**INSTRUCTIONS TO FOLLOW:** Word for word, transcribe the data below from the line with "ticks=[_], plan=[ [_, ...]" to the line with "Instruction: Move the", keeping both of those lines.

════════════════════

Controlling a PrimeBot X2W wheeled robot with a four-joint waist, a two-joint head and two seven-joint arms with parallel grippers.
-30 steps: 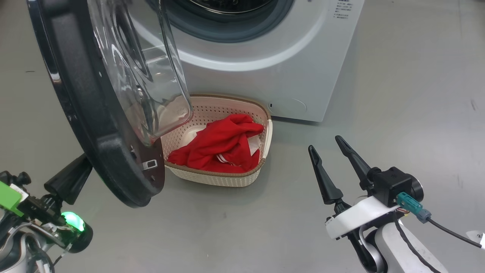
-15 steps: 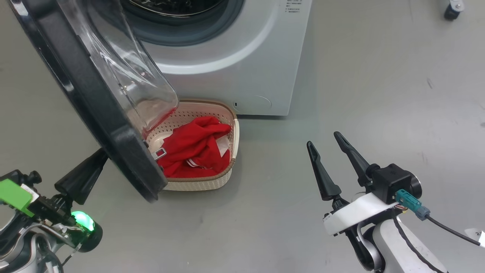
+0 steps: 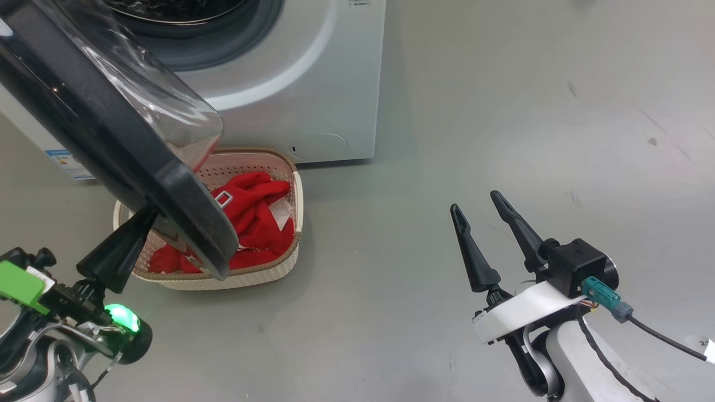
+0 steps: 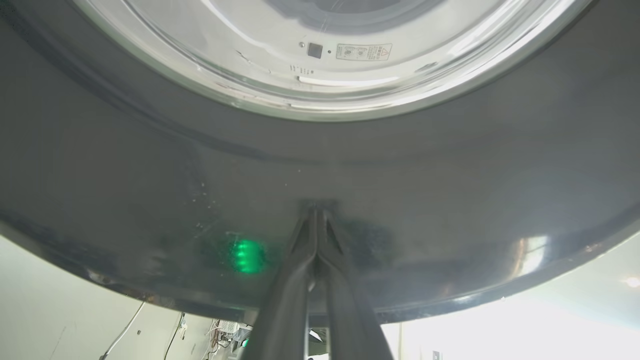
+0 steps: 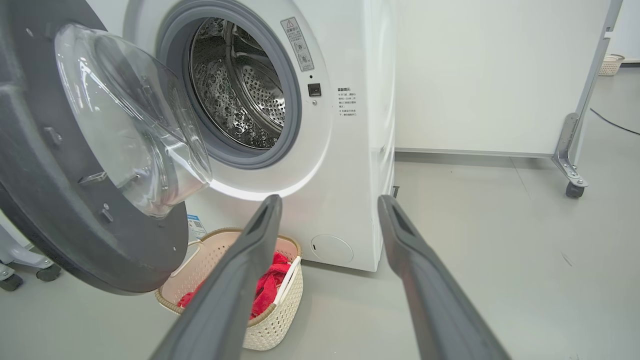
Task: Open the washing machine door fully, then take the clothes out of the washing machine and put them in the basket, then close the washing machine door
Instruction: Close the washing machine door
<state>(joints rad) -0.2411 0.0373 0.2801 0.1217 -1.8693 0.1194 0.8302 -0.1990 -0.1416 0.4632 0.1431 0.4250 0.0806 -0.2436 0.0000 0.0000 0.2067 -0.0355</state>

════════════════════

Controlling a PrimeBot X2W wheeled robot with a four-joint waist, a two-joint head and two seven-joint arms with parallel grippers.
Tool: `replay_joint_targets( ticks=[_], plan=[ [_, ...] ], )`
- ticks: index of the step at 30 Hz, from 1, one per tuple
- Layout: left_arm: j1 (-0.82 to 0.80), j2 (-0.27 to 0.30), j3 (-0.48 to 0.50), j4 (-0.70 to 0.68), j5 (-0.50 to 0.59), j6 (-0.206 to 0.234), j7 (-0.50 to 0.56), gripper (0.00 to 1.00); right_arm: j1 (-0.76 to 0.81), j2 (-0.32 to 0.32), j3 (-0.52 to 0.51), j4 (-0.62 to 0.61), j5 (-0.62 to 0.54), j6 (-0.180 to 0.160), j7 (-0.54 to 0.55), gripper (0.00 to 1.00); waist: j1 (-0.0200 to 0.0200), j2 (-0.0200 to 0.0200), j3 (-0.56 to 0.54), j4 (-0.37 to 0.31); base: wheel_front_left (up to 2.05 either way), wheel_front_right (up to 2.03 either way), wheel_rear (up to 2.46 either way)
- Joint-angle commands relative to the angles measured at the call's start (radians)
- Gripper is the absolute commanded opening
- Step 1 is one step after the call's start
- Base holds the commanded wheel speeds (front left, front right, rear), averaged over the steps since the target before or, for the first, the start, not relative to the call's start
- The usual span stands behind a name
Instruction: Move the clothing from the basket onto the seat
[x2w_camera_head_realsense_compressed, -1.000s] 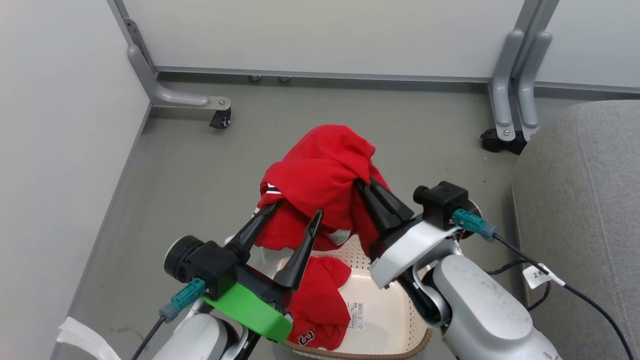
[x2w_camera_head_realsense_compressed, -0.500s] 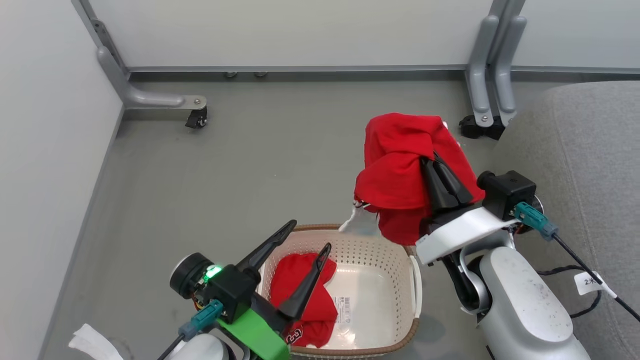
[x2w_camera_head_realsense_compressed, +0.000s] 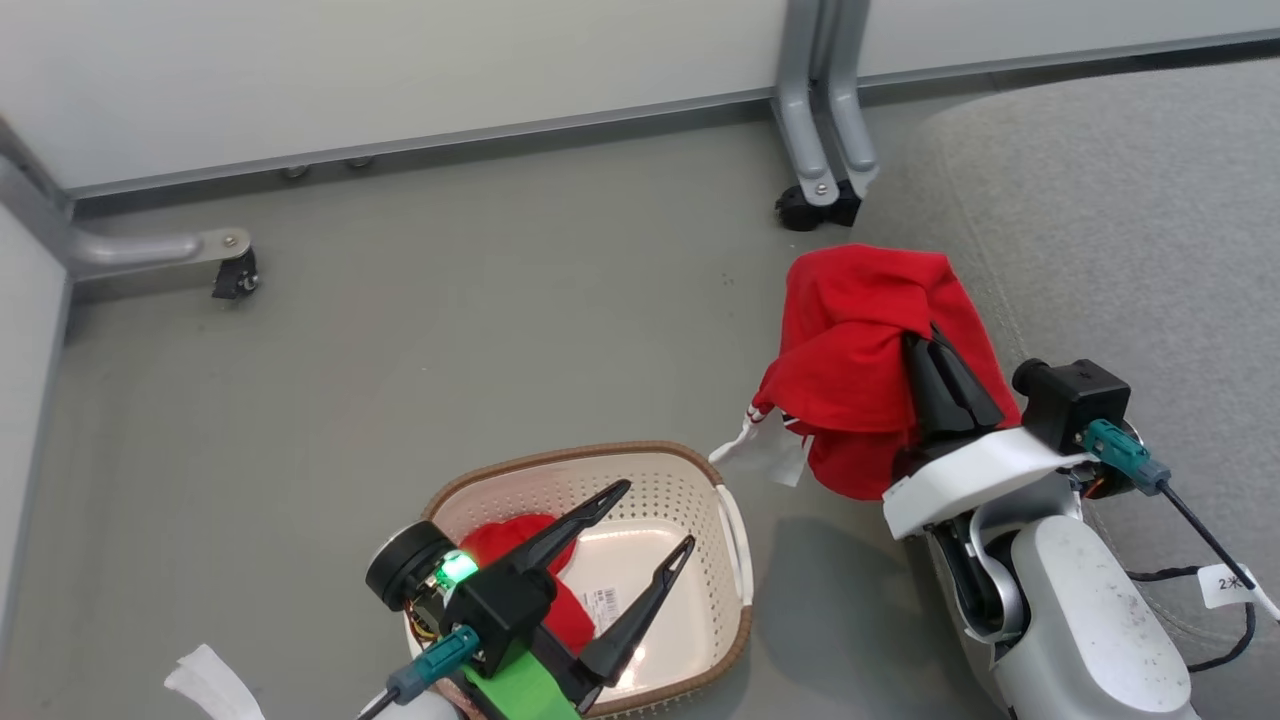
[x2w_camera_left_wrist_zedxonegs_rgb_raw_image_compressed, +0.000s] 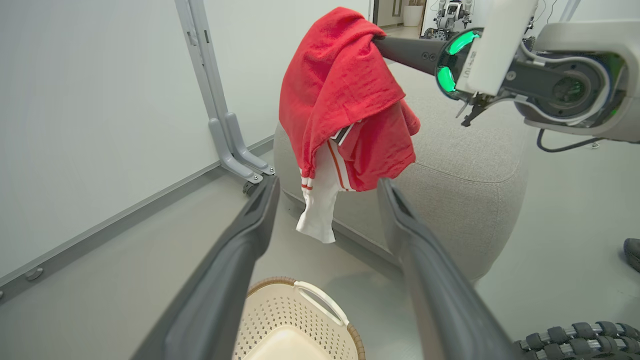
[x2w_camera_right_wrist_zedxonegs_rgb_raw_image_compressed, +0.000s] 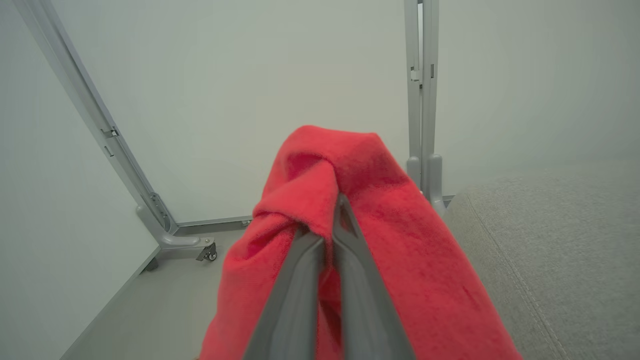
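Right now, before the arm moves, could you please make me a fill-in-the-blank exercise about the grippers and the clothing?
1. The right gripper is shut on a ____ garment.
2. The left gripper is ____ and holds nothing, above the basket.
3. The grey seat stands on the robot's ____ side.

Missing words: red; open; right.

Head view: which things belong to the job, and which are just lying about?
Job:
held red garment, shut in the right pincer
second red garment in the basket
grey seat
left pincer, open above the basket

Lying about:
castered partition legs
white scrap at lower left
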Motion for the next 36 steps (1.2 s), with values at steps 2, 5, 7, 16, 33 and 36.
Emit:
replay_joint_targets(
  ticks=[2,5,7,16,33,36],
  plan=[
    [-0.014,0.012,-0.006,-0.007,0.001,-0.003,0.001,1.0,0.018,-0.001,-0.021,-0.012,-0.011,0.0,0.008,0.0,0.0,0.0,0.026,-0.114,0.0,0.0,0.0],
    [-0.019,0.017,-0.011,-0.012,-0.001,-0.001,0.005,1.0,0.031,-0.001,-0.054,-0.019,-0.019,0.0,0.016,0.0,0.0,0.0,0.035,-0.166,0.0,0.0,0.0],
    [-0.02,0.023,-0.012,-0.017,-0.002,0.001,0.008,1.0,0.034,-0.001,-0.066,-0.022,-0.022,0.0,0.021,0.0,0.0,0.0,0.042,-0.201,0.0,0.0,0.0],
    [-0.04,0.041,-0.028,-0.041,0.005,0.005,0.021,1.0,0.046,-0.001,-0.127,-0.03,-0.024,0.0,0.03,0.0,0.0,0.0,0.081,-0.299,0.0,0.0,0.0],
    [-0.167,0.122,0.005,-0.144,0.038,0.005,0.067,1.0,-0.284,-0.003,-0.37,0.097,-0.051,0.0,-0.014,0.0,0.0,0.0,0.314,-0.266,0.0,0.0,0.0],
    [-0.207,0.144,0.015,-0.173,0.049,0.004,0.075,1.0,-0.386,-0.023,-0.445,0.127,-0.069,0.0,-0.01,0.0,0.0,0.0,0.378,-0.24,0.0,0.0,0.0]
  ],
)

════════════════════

**TASK RESPONSE:**
Tool: `replay_joint_targets( ticks=[_], plan=[ [_, ...] ], )`
- ticks: index of the step at 30 Hz, from 1, one per tuple
- Layout: left_arm: j1 (-0.82 to 0.80), j2 (-0.27 to 0.30), j3 (-0.48 to 0.50), j4 (-0.70 to 0.68), j5 (-0.50 to 0.59), j6 (-0.206 to 0.234), j7 (-0.50 to 0.56), gripper (0.00 to 1.00); right_arm: j1 (-0.76 to 0.81), j2 (-0.32 to 0.32), j3 (-0.52 to 0.51), j4 (-0.62 to 0.61), j5 (-0.62 to 0.54), j6 (-0.180 to 0.160), j7 (-0.54 to 0.55), gripper (0.00 to 1.00); waist: j1 (-0.0200 to 0.0200), j2 (-0.0200 to 0.0200), j3 (-0.56 to 0.54), j4 (-0.37 to 0.31); base: wheel_front_left (up to 2.05 either way), wheel_front_right (up to 2.03 either way), wheel_rear (up to 2.46 either way)
- Joint-angle commands relative to the angles measured at the call's start (radians)
- Gripper is the absolute commanded opening
- Step 1 is one step after the call's start
- Base holds the commanded wheel speeds (front left, front right, rear), averaged over the steps since the target before or, for the first, the start, not relative to the call's start
- The usual span stands behind a name
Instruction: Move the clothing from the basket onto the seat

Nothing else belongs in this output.